TUF aims to combat this says co-organizer Sharlese Metcalf, host of KEXP’s Audioasis and TUF member, by becoming an open and active learning environment for its members. “I can say, ‘Hey, Kayla, who is Aos in [art collective] Secondnature, I want to learn Ableton,’ and we can talk. Or I can say, ‘Hey, DJ Explorateur, I want to learn more about ambient music,’ and I can take a look at her records.”
Workshops at TUF FEST seek to break down the high barriers to playing electronic music, like access to expensive equipment and lack of opportunity to learn, says co-organizer Corsano-Leopizzi. They include a live audio and PA set up class with youth production educators Seattle Sound Girls, and a synth petting zoo and intro to modular synths with Patchwerks cofounder Cindy Desmarais.
For Corsano-Leopizzi, TUF FEST has been a “dream opportunity” to help plan an all-female electronic festival, after having spent more hours than she can count trying to convince bookers that female driven shows will have as much draw as male ones.
“Number one,” she says, “get a female or female-identified talent buyer or booking agent at your club, festival, or venue. I’ve noticed it really makes a difference.”
Emma Burgess-Olson of UMFANG, who hosts a techno-feminism night at Brooklyn club Bossa Nova, and is scheduled to play at the after-hours party TUF FEST ’Til Dawn with Lena Wilkens), agrees. “If everyone booking for the festivals and clubs is a white man, it’s skewed,” she says. “You just have to have a diverse array of people in the power structure to really elicit a lot of change.”
That’s why Olson formed Discwoman, along with curator/booker Frankie Hutchinson and Christine Tran, in 2014. Discwoman began as an all female DJ collective in Brooklyn and grew into a full-fledged booking agency and roster representing female identified, trans, and genderqueer talent in electronic music.
Olson says Discwoman and networks of other collectives like Women’s Beat League in Portland and Intersessions in Toronto have flourished into a movement, reminding their male counterparts “that we are part of the underground, we go to all these techno parties because we love it, too. And we’re here and we’re going to call you out. And the same if you’re a booker. We’ve held this industry accountable, and there’s no more fucking around.”
Bailey Skye, a 21-year-old artist who performs as Nightspace—a self-described “reclamation of punk in a way that doesn’t have to be punk music”—will be a featured member-performer at TUF FEST, though as recently as a couple of months ago, Skye was having reservations about joining the collective.
“I thought, ‘Well, this seems like a very female-centric group, so I don’t really know if I fit in here,’” Skye said. “But I don’t know if I fit in anywhere else. Being a mixed, nonbinary person, I kind of felt like there was nowhere for me.”
After conversations with members, they decided to join, and now feel at home in a collective that has embraced being intersectional.

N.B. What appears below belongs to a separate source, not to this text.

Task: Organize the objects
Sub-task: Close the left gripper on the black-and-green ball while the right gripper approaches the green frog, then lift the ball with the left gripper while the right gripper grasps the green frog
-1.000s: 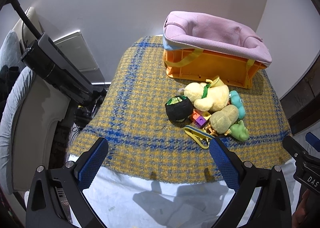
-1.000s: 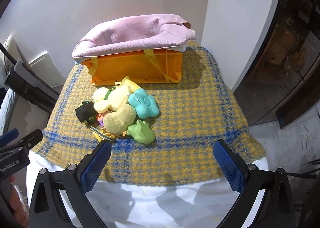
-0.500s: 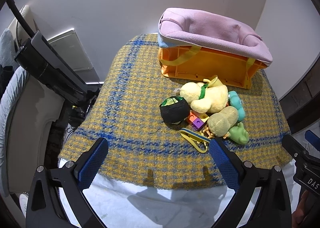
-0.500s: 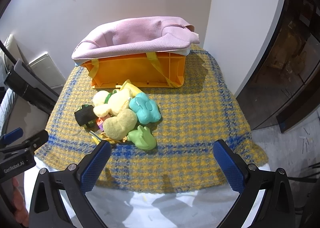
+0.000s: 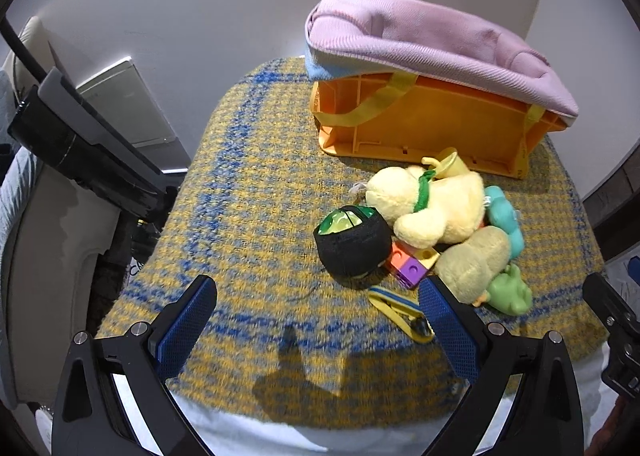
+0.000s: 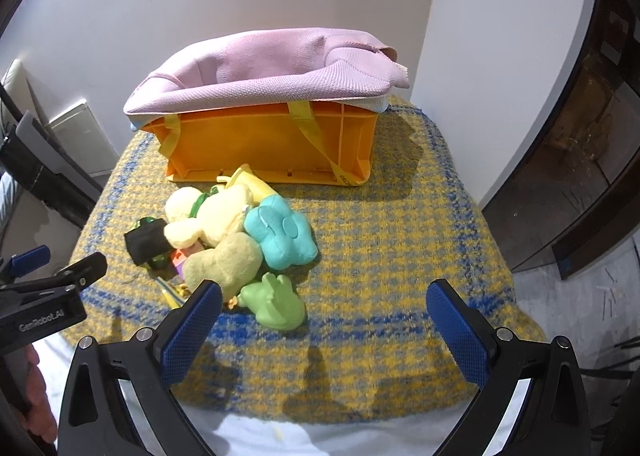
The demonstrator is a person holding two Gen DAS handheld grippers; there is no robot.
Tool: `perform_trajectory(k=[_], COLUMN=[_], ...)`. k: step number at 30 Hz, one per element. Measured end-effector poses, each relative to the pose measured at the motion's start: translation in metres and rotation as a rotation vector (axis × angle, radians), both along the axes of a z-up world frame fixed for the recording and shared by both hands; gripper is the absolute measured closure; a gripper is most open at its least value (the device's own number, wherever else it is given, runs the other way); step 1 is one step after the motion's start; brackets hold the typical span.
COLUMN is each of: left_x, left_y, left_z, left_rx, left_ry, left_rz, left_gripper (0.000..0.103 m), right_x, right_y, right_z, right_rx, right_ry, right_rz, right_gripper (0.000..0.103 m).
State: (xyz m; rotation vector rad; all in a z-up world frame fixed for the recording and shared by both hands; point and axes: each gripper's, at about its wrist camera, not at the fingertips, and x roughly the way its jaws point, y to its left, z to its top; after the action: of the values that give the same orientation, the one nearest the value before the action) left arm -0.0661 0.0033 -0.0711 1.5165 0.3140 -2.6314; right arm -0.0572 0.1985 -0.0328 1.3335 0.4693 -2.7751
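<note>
A pile of toys lies on a yellow-and-blue plaid blanket (image 5: 248, 192): a cream plush bear (image 5: 436, 204), a black pouch with green inside (image 5: 352, 242), a tan plush (image 5: 472, 260), a teal plush (image 6: 280, 236), a green frog toy (image 6: 276, 300), coloured blocks (image 5: 412, 262) and a yellow strap (image 5: 400, 310). Behind them stands an orange crate (image 5: 424, 128) with a pink cloth liner (image 5: 432, 44). My left gripper (image 5: 320, 316) is open, just in front of the pouch. My right gripper (image 6: 324, 320) is open, its left finger beside the frog.
The blanket (image 6: 400, 240) covers a small table against a white wall. A black stand (image 5: 76, 148) and a pale armchair are at the left. A dark doorway (image 6: 580, 160) is at the right. The left gripper's body (image 6: 44, 304) shows in the right wrist view.
Both grippers have moved forward over the table edge toward the toy pile. The toys and the crate have not moved.
</note>
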Motion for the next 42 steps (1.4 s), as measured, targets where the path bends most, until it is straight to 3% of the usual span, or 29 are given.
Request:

Lately Skye’s been trying to book queer, female, and POC-led electronic nights every month. Their show at Kremwerk on May 19, also featuring DoNormaal, Lilac, and Hoop, brought in a significant audience (as did their performance to a sweaty, exuberant crowd at Indian Summer during Pride weekend)—so much so that they were asked back to curate a possible series of bimonthly events there.
Skye says they used to have to play a game of ‘sneaking in’ POC and queer artists to show lineups headlined by “white dude acts with credibility,” who were reluctant to “have queer people or POC on the same bills because they thought we would water them down.”
But now, Skye says, “It’s actually the opposite. What we’re doing is important and what you’re doing has already been done. And everything we’re doing is really new, and people give a shit, and you think that we need you, but you need us now. It’s flipping. Now we can fill a room ourselves.”